* **Required action**: Once you find the line with "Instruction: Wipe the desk" in the data that follows, repeat it and every line after it exactly, through the line with "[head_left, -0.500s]".

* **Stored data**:
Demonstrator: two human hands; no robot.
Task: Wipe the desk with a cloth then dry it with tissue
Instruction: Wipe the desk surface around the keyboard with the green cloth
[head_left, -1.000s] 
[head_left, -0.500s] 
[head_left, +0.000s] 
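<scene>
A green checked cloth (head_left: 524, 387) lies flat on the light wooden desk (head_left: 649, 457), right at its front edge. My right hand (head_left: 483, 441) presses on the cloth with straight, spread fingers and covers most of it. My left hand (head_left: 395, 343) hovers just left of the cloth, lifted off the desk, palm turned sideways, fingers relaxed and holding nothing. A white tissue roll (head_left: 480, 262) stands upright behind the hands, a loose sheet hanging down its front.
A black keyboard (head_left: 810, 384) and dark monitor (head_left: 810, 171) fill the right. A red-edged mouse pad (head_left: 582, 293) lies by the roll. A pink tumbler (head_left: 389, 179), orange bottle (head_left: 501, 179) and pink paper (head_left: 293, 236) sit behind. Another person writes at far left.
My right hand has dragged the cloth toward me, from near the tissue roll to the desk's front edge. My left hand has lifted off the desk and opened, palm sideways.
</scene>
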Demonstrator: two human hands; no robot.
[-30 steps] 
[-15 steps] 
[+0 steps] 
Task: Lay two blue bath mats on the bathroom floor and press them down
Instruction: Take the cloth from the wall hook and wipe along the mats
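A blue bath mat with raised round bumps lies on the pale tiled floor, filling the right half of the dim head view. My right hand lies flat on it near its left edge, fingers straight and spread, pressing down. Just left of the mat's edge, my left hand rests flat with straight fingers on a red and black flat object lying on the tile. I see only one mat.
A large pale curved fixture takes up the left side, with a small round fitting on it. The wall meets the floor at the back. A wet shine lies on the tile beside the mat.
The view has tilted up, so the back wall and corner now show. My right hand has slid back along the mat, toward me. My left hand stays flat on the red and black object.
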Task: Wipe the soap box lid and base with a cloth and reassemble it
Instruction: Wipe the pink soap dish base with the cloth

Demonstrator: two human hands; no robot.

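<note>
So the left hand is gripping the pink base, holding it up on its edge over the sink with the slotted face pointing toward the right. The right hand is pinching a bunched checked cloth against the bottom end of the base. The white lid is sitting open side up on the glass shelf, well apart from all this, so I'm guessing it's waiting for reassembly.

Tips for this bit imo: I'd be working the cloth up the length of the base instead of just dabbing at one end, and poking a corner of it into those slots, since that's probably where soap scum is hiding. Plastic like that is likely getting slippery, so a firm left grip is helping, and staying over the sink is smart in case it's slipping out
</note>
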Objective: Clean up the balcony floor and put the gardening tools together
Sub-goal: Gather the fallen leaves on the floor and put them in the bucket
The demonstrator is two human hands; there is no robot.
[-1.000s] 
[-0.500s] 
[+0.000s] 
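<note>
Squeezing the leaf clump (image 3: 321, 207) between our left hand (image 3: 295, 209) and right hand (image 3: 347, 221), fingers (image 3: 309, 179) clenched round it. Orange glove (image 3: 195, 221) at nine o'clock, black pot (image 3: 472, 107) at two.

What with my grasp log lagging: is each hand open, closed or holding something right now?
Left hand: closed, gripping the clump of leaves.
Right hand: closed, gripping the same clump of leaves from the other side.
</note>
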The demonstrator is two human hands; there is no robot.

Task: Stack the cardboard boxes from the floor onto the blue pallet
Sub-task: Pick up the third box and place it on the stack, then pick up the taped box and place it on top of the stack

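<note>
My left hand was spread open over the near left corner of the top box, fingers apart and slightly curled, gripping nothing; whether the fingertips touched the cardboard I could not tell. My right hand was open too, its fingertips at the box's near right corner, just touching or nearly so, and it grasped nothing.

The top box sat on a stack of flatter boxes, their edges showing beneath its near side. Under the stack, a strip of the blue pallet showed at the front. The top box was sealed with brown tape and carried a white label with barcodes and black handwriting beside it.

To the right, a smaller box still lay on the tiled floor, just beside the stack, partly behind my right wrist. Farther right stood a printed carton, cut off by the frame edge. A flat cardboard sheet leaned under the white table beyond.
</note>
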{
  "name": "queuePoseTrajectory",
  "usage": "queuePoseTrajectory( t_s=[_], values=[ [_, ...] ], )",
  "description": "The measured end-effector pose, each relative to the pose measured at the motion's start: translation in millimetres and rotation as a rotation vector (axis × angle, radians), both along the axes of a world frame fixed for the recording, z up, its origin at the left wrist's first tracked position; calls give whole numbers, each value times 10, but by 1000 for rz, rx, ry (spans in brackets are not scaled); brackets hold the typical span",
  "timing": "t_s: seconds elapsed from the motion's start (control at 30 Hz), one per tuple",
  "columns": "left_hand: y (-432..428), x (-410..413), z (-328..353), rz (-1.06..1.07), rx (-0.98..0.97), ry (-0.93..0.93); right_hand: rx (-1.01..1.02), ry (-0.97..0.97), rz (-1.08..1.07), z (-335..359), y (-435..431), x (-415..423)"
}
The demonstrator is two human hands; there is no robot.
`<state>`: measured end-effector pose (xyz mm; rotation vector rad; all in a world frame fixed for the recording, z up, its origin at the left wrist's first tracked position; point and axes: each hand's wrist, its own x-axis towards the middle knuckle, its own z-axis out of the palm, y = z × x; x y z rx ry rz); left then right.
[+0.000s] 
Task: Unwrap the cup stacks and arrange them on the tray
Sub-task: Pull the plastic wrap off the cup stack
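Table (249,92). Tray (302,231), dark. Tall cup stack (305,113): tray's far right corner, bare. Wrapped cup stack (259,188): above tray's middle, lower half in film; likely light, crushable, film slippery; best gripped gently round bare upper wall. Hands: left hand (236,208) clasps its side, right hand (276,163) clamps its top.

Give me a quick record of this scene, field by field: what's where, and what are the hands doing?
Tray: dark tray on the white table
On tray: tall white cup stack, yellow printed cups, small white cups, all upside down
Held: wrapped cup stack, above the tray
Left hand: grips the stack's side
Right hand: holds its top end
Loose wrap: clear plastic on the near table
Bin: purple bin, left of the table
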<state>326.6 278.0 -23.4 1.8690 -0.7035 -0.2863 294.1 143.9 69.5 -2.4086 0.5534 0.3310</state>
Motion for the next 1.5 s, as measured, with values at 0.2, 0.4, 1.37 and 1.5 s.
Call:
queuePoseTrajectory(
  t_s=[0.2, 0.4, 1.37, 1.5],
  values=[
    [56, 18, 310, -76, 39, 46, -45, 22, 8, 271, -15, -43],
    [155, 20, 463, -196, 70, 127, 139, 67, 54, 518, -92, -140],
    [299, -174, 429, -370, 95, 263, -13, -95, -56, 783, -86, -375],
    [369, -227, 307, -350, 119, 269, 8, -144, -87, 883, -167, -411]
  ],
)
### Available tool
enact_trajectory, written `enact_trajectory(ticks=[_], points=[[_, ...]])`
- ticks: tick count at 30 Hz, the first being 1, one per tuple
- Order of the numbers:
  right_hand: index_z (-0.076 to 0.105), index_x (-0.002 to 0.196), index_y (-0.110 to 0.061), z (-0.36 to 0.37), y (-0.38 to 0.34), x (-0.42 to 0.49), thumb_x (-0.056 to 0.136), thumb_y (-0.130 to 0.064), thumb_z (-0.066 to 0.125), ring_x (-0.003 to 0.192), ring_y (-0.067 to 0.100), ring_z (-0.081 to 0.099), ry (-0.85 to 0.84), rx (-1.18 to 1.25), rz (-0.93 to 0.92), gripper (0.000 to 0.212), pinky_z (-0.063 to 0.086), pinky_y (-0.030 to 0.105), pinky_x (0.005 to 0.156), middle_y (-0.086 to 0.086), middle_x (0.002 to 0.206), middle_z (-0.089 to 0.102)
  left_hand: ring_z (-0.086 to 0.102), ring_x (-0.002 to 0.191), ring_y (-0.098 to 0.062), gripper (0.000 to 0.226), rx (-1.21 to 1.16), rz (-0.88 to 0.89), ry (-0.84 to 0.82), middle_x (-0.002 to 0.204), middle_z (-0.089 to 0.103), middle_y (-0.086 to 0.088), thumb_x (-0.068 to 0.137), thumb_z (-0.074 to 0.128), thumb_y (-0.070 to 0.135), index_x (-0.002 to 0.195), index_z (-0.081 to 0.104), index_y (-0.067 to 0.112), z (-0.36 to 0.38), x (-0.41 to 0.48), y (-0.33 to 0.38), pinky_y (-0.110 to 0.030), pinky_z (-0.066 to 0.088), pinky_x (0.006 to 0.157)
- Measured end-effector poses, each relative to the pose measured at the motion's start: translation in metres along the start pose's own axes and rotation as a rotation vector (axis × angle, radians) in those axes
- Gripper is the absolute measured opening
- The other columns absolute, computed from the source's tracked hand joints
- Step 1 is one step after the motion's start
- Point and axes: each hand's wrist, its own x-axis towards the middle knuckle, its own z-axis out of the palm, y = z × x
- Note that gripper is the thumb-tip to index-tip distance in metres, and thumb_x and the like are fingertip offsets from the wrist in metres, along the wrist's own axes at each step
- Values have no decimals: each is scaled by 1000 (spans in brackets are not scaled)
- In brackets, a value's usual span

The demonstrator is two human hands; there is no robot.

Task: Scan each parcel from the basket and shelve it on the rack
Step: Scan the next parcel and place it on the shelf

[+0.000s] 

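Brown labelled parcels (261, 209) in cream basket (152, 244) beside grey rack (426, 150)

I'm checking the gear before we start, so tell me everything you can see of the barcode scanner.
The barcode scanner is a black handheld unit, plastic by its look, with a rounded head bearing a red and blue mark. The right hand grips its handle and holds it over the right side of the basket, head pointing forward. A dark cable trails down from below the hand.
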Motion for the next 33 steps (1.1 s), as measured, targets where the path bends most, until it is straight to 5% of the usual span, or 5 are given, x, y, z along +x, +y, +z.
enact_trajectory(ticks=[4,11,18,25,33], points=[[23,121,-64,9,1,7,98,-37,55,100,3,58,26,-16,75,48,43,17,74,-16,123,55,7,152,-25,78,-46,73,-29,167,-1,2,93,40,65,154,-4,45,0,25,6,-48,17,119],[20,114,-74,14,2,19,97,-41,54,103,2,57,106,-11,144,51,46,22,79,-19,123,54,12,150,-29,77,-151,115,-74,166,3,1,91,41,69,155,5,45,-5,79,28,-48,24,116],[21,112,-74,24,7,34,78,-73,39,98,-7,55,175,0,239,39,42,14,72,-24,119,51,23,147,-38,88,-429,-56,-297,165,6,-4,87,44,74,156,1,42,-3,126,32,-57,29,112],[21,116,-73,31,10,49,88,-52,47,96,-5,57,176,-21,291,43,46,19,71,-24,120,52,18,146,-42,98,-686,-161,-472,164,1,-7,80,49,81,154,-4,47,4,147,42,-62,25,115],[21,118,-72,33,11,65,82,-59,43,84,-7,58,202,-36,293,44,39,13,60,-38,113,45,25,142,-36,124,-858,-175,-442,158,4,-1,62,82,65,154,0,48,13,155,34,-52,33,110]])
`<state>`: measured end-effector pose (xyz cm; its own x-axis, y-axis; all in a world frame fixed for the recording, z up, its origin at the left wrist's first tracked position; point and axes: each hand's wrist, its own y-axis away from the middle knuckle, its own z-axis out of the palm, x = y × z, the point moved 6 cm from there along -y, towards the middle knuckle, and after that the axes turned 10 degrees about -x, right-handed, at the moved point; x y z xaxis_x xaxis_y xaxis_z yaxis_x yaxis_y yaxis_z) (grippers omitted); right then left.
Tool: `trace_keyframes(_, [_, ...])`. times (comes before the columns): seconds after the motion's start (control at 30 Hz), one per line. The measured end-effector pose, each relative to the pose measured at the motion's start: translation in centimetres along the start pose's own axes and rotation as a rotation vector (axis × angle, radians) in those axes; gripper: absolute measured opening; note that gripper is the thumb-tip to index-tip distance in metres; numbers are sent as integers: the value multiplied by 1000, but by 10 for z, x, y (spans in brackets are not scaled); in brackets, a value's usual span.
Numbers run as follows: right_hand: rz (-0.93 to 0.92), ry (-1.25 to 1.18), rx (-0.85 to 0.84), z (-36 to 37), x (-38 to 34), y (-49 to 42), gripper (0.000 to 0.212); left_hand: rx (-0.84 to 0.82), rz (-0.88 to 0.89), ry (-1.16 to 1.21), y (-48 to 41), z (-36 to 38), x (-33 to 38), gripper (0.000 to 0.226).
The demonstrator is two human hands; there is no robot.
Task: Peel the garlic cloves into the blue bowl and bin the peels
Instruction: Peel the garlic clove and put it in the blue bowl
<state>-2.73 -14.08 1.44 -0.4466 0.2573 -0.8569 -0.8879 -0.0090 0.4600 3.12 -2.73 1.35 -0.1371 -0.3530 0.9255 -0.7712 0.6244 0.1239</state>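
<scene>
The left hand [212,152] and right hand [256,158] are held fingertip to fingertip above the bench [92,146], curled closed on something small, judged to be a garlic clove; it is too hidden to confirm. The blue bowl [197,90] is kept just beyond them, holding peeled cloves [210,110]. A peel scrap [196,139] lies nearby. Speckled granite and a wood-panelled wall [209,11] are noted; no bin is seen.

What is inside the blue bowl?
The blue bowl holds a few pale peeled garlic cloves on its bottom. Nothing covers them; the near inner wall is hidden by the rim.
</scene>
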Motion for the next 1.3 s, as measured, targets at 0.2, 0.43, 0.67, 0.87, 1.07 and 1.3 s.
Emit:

* **Answer for this exercise**:
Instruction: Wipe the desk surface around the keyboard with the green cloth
[head_left, -1.000s] 
[head_left, -0.500s] 

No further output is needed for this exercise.